### EXERCISE PROMPT
Give back the listing underneath, unchanged and complete.
※ ※ ※
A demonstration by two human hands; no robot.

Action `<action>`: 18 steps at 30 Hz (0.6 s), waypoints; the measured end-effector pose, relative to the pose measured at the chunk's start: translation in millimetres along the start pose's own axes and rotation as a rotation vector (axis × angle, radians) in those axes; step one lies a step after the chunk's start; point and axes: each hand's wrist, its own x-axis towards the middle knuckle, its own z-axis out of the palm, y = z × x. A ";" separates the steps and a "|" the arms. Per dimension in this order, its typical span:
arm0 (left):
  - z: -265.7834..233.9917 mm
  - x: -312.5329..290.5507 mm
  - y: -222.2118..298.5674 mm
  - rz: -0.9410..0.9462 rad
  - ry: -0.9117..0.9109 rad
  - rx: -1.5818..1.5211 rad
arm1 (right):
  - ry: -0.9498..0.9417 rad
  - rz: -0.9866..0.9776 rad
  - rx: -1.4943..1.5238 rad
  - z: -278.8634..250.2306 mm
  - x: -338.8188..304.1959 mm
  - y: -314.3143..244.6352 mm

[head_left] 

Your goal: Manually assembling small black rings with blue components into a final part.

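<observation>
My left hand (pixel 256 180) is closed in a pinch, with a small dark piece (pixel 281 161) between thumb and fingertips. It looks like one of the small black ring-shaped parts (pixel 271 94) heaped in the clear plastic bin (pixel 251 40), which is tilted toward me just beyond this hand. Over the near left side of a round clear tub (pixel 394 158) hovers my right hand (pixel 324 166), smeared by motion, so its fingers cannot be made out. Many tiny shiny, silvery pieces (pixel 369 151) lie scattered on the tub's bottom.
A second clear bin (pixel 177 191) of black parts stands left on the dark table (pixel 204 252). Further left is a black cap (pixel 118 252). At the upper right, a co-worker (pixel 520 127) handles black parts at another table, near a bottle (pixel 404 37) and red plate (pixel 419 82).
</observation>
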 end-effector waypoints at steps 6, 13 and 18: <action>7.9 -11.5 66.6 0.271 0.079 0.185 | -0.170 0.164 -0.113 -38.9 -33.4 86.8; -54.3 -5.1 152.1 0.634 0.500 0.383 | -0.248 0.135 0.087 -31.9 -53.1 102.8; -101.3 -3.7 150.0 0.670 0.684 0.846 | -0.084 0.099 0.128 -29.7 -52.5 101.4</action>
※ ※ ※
### EXERCISE RESPONSE
A demonstration by two human hands; no robot.

Action `<action>`: 18 steps at 30 Hz (0.6 s), waypoints; the measured end-effector pose, relative to the pose measured at the chunk's start: translation in millimetres along the start pose's own axes and rotation as a rotation vector (axis × angle, radians) in those axes; step one lies a step after the chunk's start; point and axes: each hand's wrist, its own x-axis towards the middle knuckle, its own z-axis out of the palm, y = z × x. A ";" separates the steps and a "|" the arms. Per dimension in this order, its typical span:
arm0 (left):
  - z: -265.7834..233.9917 mm
  - x: -312.5329..290.5507 mm
  - y: -222.2118..298.5674 mm
  - rz: -0.9410..0.9462 rad
  - ry: -0.9117..0.9109 rad
  - rx: -1.5818..1.5211 rad
arm1 (right):
  - ry: -0.9498..0.9417 rad
  - rz: -0.9866..0.9776 rad
  - rx: -1.4943..1.5238 rad
  - z: -278.8634..250.2306 mm
  - x: -338.8188..304.1959 mm
  - y: -314.3143..244.6352 mm

[head_left] 

Your goal: Manually assembling small black rings with blue components into a final part.

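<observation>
My left hand (pixel 256 180) is closed in a pinch, with a small dark piece (pixel 281 161) between thumb and fingertips. It looks like one of the small black ring-shaped parts (pixel 271 94) heaped in the clear plastic bin (pixel 251 40), which is tilted toward me just beyond this hand. Over the near left side of a round clear tub (pixel 394 158) hovers my right hand (pixel 324 166), smeared by motion, so its fingers cannot be made out. Many tiny shiny, silvery pieces (pixel 369 151) lie scattered on the tub's bottom.
A second clear bin (pixel 177 191) of black parts stands left on the dark table (pixel 204 252). Further left is a black cap (pixel 118 252). At the upper right, a co-worker (pixel 520 127) handles black parts at another table, near a bottle (pixel 404 37) and red plate (pixel 419 82).
</observation>
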 end-effector waypoints at steps 6, 13 and 18: <action>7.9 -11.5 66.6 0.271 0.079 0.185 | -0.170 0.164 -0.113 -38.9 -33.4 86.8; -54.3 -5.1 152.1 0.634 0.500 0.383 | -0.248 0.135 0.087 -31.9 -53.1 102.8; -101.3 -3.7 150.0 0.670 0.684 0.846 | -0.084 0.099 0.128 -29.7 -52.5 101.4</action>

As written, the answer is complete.